▶ _Task input_
****************************************
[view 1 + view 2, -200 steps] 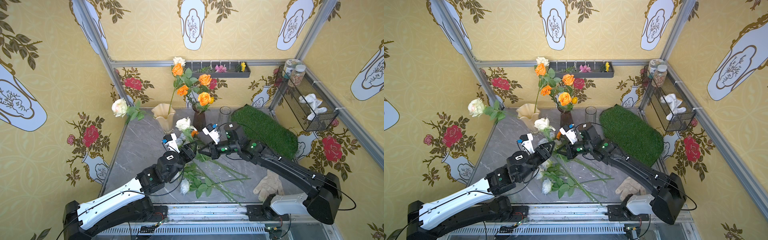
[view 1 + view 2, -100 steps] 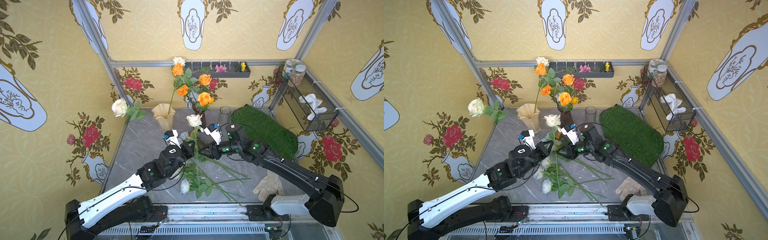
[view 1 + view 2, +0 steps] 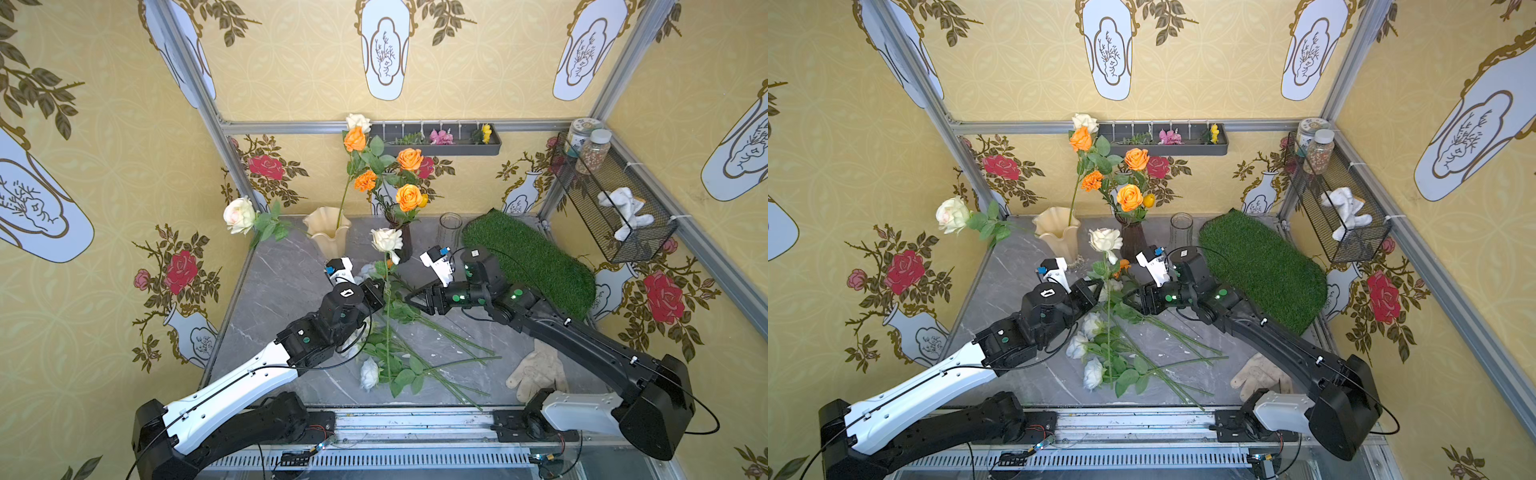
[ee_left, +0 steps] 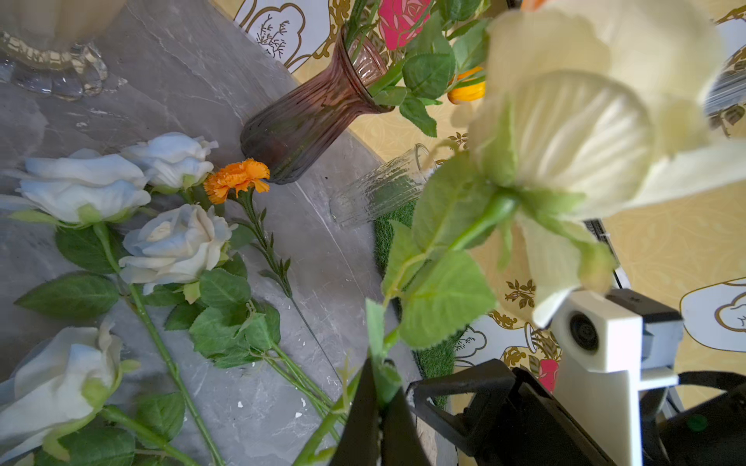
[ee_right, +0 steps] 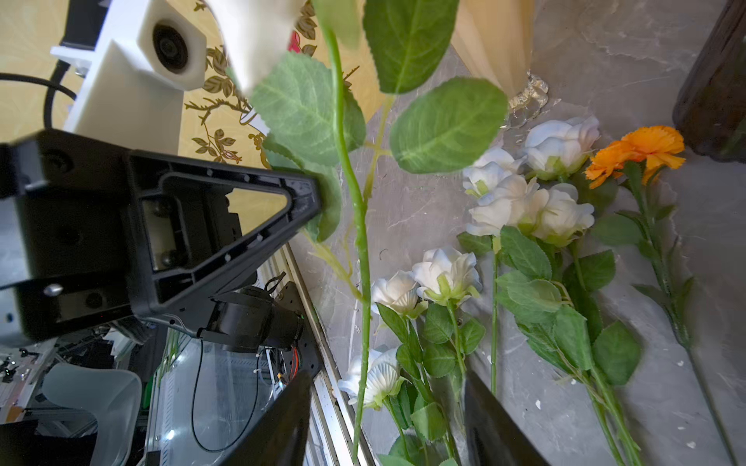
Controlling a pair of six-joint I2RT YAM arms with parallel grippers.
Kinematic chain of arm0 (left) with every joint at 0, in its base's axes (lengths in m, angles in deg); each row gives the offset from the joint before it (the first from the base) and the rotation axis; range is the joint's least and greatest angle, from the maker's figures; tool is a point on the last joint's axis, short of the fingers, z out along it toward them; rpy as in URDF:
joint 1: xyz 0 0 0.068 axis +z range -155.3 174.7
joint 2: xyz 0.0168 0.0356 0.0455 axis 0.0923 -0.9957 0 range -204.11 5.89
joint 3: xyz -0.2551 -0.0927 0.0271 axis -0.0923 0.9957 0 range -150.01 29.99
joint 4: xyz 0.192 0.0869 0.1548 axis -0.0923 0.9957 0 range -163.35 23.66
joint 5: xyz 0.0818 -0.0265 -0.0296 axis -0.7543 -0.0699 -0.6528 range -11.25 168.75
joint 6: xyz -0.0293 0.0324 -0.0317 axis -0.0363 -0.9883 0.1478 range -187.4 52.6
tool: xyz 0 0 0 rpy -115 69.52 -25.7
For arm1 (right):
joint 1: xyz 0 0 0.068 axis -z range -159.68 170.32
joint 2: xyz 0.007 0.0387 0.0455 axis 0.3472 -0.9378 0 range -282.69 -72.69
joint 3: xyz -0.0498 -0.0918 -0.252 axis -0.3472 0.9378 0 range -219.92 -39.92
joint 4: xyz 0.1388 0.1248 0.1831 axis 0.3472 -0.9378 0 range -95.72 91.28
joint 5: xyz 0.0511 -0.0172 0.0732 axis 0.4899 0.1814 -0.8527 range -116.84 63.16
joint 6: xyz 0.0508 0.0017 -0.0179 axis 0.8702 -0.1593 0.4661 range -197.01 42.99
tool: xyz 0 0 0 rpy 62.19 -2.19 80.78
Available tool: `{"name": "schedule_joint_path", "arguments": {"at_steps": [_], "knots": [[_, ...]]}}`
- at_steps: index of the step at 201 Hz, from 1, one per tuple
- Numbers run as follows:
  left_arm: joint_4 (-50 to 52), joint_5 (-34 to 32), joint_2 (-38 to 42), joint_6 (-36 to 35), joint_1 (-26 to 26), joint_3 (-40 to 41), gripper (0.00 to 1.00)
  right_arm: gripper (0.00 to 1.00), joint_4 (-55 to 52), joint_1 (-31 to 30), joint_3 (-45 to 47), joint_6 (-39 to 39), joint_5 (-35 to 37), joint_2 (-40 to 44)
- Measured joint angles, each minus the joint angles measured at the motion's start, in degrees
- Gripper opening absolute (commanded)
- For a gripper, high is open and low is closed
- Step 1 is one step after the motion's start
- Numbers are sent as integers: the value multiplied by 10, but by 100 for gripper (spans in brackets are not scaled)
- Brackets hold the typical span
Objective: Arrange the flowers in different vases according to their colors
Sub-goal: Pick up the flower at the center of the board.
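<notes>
Centre of the grey table (image 3: pixel 282 282): one cream-white rose (image 3: pixel 386 240) held upright
Reaching from the lower left in both top views, the left gripper (image 3: pixel 380 291) is clamped on the rose's stem, bloom at frame centre; the right gripper (image 3: pixel 409 299), stretched from the lower right, faces it with jaws apart, gripping nothing. Three vases stand behind: cream-yellow vase (image 3: pixel 328 232), purple vase (image 3: pixel 405 245), clear glass vase (image 3: pixel 450 224). At least four pale blue-white roses (image 4: pixel 173 242) and one orange marigold (image 4: pixel 236 179) lie on the table below
</notes>
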Motion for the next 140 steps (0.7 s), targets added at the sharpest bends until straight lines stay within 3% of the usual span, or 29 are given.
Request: {"name": "schedule_joint_path", "arguments": {"at_steps": [44, 77, 89, 98, 116, 122, 140], "knots": [[-10, 14, -15, 12, 9, -2, 0, 68, 104, -50, 72, 62, 23, -13], [-26, 15, -15, 25, 11, -2, 0, 66, 135, -82, 73, 71, 50, -43], [-30, 19, -14, 27, 11, -2, 0, 57, 137, -83, 70, 70, 67, -51], [-32, 19, -12, 30, 11, -2, 0, 45, 137, -82, 70, 68, 73, -55], [-37, 21, -5, 38, 11, 0, 0, 10, 137, -83, 68, 66, 77, -56], [-41, 20, -3, 40, 11, 1, 0, 3, 137, -83, 67, 65, 77, -55], [-44, 18, 3, 46, 11, 6, 5, 0, 133, -83, 64, 54, 80, -49]]}}
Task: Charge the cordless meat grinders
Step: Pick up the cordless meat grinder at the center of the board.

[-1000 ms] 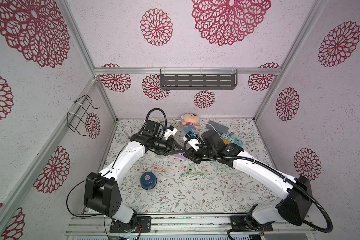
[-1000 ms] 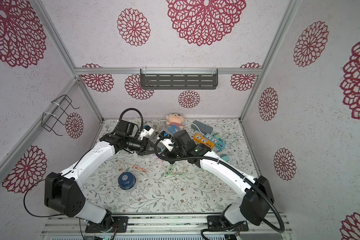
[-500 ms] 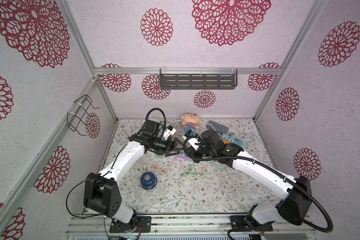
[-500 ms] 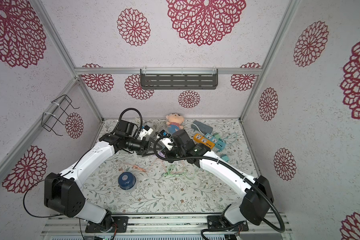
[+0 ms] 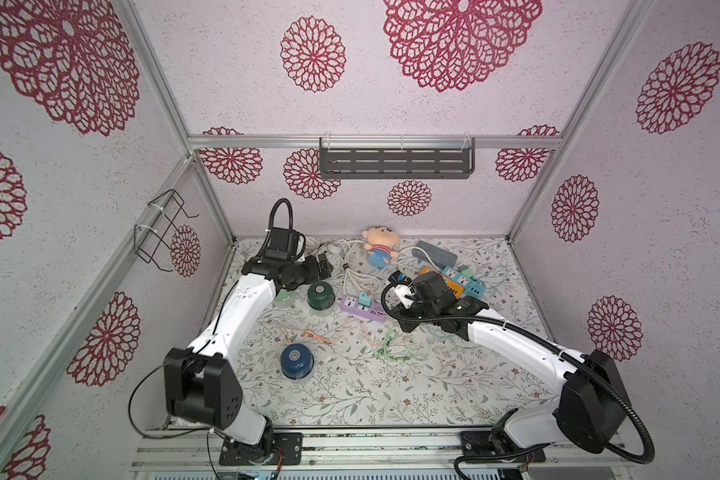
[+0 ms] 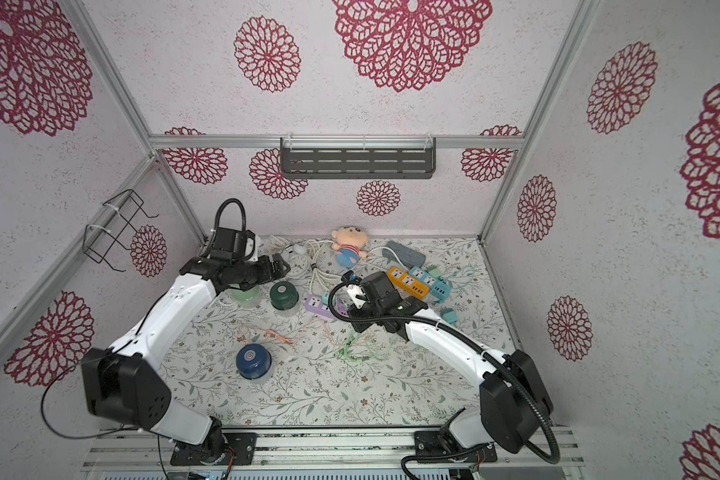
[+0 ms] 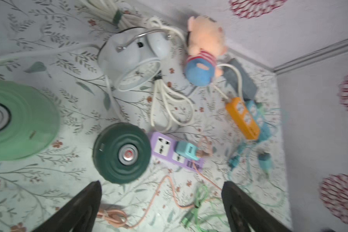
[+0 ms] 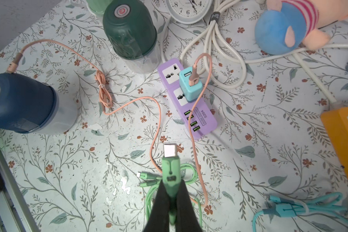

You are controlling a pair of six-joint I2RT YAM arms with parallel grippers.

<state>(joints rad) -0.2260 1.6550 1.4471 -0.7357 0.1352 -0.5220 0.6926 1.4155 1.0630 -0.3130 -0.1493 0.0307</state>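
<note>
Watch out: your right fingers [image 8: 161,202] are clenched tight on the green cable plug [image 8: 170,170], w/ the front half sticking out. I think it could twist or slip when you push it in.

The USB holes on the purple power strip [image 8: 186,100] are tiny, & the strip lies loose on the surface [image 8: 249,180]. Nothing pins it down, so a push may just slide it away.

The pink cable [image 8: 157,112] loops right between the plug & those holes. You could snag it & tug it out of the teal charger block [image 8: 190,86].

Your left fingers [image 7: 82,204] are spread wide, holding nothing & touching nothing. They hang over the surface near the dark green grinder [image 5: 320,294].

In both top views that grinder stands left of centre, just beside the strip, so a sliding strip could bump it. The light green grinder [image 5: 284,297] is on its left, mostly hidden under the left arm. The blue grinder [image 5: 295,360] stands lower down, apart from both. Can't tell if the pink cable's far end is plugged into it.
</note>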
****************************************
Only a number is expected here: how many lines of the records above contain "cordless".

▶ _Reply to the exercise_
2